**EXERCISE DESCRIPTION:** Nothing but the lines below between the line holding "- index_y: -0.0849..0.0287" and the line holding "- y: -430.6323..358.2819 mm", inclusive, should appear in the answer, each set down exactly.

**DATASET SECTION:**
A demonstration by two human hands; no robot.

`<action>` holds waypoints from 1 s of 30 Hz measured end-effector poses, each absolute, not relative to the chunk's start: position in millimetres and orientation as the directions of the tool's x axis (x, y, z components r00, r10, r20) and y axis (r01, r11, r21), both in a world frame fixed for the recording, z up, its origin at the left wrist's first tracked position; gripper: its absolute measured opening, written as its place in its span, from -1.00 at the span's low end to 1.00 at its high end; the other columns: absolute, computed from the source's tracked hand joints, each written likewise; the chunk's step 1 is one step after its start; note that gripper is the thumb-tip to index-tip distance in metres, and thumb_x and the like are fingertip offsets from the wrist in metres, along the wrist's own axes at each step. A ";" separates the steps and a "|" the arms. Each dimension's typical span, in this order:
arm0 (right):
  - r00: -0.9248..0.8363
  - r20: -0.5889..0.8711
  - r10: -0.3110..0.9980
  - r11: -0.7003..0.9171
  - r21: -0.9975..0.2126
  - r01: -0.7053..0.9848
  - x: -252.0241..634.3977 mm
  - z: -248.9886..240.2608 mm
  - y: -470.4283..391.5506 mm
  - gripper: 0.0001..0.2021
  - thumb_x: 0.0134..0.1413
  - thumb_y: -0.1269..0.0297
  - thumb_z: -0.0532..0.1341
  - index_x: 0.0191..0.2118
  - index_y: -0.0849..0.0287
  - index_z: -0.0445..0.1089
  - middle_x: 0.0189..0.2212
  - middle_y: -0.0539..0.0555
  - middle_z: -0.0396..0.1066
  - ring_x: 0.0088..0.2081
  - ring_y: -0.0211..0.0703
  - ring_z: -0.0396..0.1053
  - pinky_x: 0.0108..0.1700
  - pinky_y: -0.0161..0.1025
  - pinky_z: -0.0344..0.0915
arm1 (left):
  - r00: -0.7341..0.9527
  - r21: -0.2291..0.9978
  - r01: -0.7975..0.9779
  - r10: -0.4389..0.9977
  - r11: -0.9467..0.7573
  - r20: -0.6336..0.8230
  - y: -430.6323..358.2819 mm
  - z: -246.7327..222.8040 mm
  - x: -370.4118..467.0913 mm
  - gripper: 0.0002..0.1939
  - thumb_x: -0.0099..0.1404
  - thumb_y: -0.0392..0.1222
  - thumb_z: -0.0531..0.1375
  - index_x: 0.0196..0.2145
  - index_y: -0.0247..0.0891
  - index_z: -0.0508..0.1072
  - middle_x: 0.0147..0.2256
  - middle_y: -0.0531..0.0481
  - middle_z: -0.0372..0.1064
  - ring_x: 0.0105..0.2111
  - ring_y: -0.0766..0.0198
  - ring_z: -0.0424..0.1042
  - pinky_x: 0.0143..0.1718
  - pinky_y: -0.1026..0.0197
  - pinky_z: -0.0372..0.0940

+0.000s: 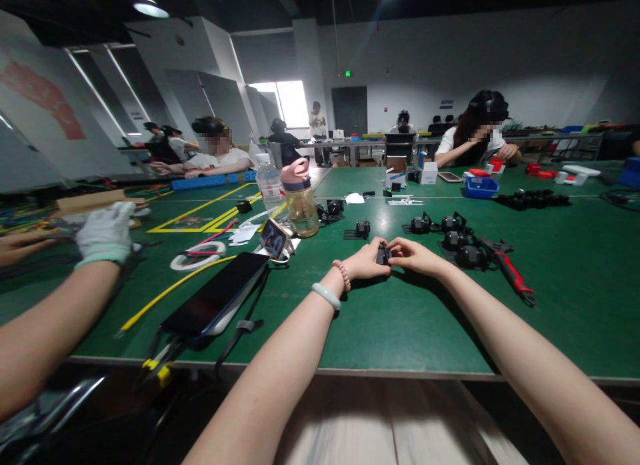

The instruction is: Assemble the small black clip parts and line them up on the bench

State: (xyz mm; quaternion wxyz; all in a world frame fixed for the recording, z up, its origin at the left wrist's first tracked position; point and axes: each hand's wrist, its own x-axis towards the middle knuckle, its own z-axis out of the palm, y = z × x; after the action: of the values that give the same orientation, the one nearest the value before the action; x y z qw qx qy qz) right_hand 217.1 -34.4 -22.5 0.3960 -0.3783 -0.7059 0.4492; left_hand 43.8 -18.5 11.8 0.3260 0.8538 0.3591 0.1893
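Note:
Over the green table, my left hand (369, 261) is closed around a small black part (383, 254), whose exact kind I cannot make out. The fingertips of my right hand (414, 255) pinch the same part from the right side. Similar black parts with flat slotted bases lie just beyond: one part (363, 229) behind my left hand, another part (421, 223) behind my right. A group of black parts (457, 240) sits to the right of my right hand. Beside that group lies an adjustable wrench (510, 268) with a red and black handle.
To the left stand a pink-lidded bottle (301, 208), a clear water bottle (270, 185) and a propped small screen (275, 239). A black phone (217, 295) lies near the front edge. A co-worker's gloved hand (105, 231) is at far left. A blue bin (481, 186) stands across the table.

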 end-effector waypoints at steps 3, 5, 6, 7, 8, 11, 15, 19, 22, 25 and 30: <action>-0.399 0.219 0.890 0.309 -0.935 0.176 217.4 -23.0 -33.8 -0.64 -0.23 0.26 0.21 -0.21 0.18 0.19 -0.35 0.03 0.32 -0.32 -0.26 0.27 -0.26 -0.26 0.19 | 0.667 0.690 0.492 0.739 -0.531 0.094 -18.9 12.1 44.2 -0.46 -0.17 -0.22 0.18 -0.18 -0.29 0.13 -0.37 0.02 0.25 -0.43 0.31 0.29 -0.41 0.26 0.23; -0.397 0.218 0.891 0.307 -0.935 0.176 217.4 -23.7 -33.1 -0.64 -0.23 0.25 0.22 -0.21 0.18 0.19 -0.34 0.02 0.32 -0.32 -0.26 0.27 -0.27 -0.26 0.19 | 0.667 0.683 0.491 0.738 -0.540 0.103 -18.7 12.2 44.0 -0.46 -0.17 -0.22 0.18 -0.17 -0.29 0.13 -0.36 0.01 0.25 -0.41 0.30 0.30 -0.40 0.25 0.23; -0.397 0.218 0.891 0.307 -0.935 0.176 217.3 -24.0 -32.8 -0.64 -0.23 0.25 0.22 -0.21 0.18 0.19 -0.34 0.02 0.32 -0.32 -0.26 0.27 -0.27 -0.26 0.19 | 0.669 0.680 0.491 0.736 -0.545 0.106 -18.5 12.1 43.8 -0.45 -0.17 -0.22 0.18 -0.17 -0.29 0.13 -0.35 0.01 0.25 -0.41 0.29 0.30 -0.40 0.25 0.23; -0.398 0.218 0.891 0.307 -0.935 0.175 217.2 -24.2 -32.7 -0.63 -0.23 0.25 0.22 -0.21 0.18 0.19 -0.34 0.03 0.31 -0.32 -0.26 0.27 -0.27 -0.26 0.19 | 0.672 0.676 0.491 0.733 -0.549 0.107 -18.1 11.8 43.6 -0.45 -0.17 -0.22 0.18 -0.17 -0.29 0.13 -0.35 0.00 0.25 -0.40 0.29 0.30 -0.40 0.25 0.23; -0.399 0.220 0.890 0.308 -0.935 0.173 217.2 -24.2 -32.7 -0.63 -0.23 0.25 0.22 -0.21 0.18 0.19 -0.34 0.03 0.31 -0.32 -0.27 0.27 -0.26 -0.27 0.19 | 0.675 0.673 0.490 0.730 -0.553 0.107 -17.7 11.5 43.5 -0.45 -0.17 -0.22 0.18 -0.16 -0.29 0.13 -0.35 0.00 0.25 -0.40 0.29 0.30 -0.40 0.25 0.23; -0.402 0.223 0.888 0.315 -0.932 0.181 217.2 -23.4 -33.7 -0.64 -0.22 0.25 0.21 -0.21 0.18 0.19 -0.34 0.03 0.31 -0.32 -0.27 0.26 -0.26 -0.26 0.18 | 0.682 0.671 0.490 0.724 -0.557 0.102 -16.5 10.2 43.4 -0.44 -0.16 -0.21 0.18 -0.15 -0.29 0.12 -0.35 0.00 0.25 -0.41 0.29 0.30 -0.41 0.25 0.23; -0.396 0.227 0.890 0.323 -0.926 0.194 217.6 -22.8 -34.6 -0.63 -0.22 0.24 0.21 -0.21 0.18 0.19 -0.35 0.02 0.32 -0.32 -0.26 0.26 -0.26 -0.26 0.19 | 0.677 0.677 0.495 0.730 -0.545 0.092 -16.2 9.7 44.1 -0.45 -0.15 -0.21 0.17 -0.15 -0.28 0.12 -0.35 0.00 0.25 -0.41 0.29 0.30 -0.40 0.25 0.23; -0.390 0.219 0.895 0.312 -0.930 0.195 217.6 -24.0 -33.2 -0.64 -0.23 0.24 0.21 -0.21 0.18 0.19 -0.35 0.02 0.32 -0.33 -0.26 0.27 -0.26 -0.25 0.19 | 0.674 0.677 0.491 0.731 -0.548 0.102 -17.1 11.1 43.9 -0.44 -0.17 -0.22 0.19 -0.16 -0.28 0.13 -0.34 0.00 0.25 -0.40 0.29 0.29 -0.38 0.24 0.23; -0.391 0.216 0.895 0.310 -0.930 0.196 217.5 -24.5 -32.5 -0.64 -0.23 0.24 0.21 -0.21 0.17 0.19 -0.35 0.02 0.32 -0.32 -0.26 0.27 -0.26 -0.25 0.19 | 0.675 0.672 0.490 0.729 -0.555 0.110 -17.7 12.0 43.7 -0.45 -0.17 -0.22 0.19 -0.17 -0.29 0.14 -0.35 0.00 0.25 -0.41 0.30 0.29 -0.39 0.25 0.23; -0.394 0.222 0.892 0.313 -0.932 0.184 217.6 -24.5 -32.4 -0.64 -0.23 0.25 0.21 -0.21 0.17 0.19 -0.34 0.02 0.32 -0.32 -0.26 0.27 -0.26 -0.26 0.19 | 0.677 0.669 0.494 0.728 -0.556 0.105 -17.8 12.5 43.8 -0.46 -0.16 -0.22 0.18 -0.16 -0.29 0.13 -0.36 0.01 0.25 -0.42 0.30 0.29 -0.40 0.25 0.23; -0.389 0.215 0.896 0.306 -0.933 0.188 217.4 -24.2 -32.7 -0.64 -0.23 0.25 0.22 -0.22 0.17 0.19 -0.34 0.03 0.32 -0.32 -0.25 0.28 -0.25 -0.25 0.19 | 0.681 0.658 0.502 0.725 -0.562 0.100 -17.8 12.8 43.9 -0.45 -0.15 -0.21 0.18 -0.16 -0.29 0.13 -0.36 0.01 0.26 -0.42 0.29 0.30 -0.40 0.25 0.23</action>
State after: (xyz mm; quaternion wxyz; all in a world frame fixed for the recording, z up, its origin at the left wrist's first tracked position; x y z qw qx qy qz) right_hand 217.4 -32.7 -24.2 0.3966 -0.3848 -0.7040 0.4461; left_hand 43.9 -17.8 12.8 0.3052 0.8646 0.3548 0.1829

**WRITTEN RESPONSE:**
  - index_y: -0.0849..0.0287
  - index_z: -0.0445..0.1089
  - middle_x: 0.0189..0.2212
  - middle_y: -0.0539..0.0555
  - middle_z: -0.0396..0.1066
  - ring_x: 0.0088..0.2081
  - ring_y: -0.0211..0.0703
  - ring_z: -0.0396..0.1053
  - pinky_x: 0.0108..0.1700
  - pinky_y: -0.0161..0.1025
  - pinky_z: -0.0344..0.0915
arm1 (left):
  - r00: -0.7341..0.9527
  - r21: -0.2291..0.9978
  - r01: -0.7975..0.9779
  - r10: -0.4389..0.9977
  - r11: -0.9467..0.7573
  - r20: -0.6336..0.8230
  - y: -430.6323..358.2819 mm

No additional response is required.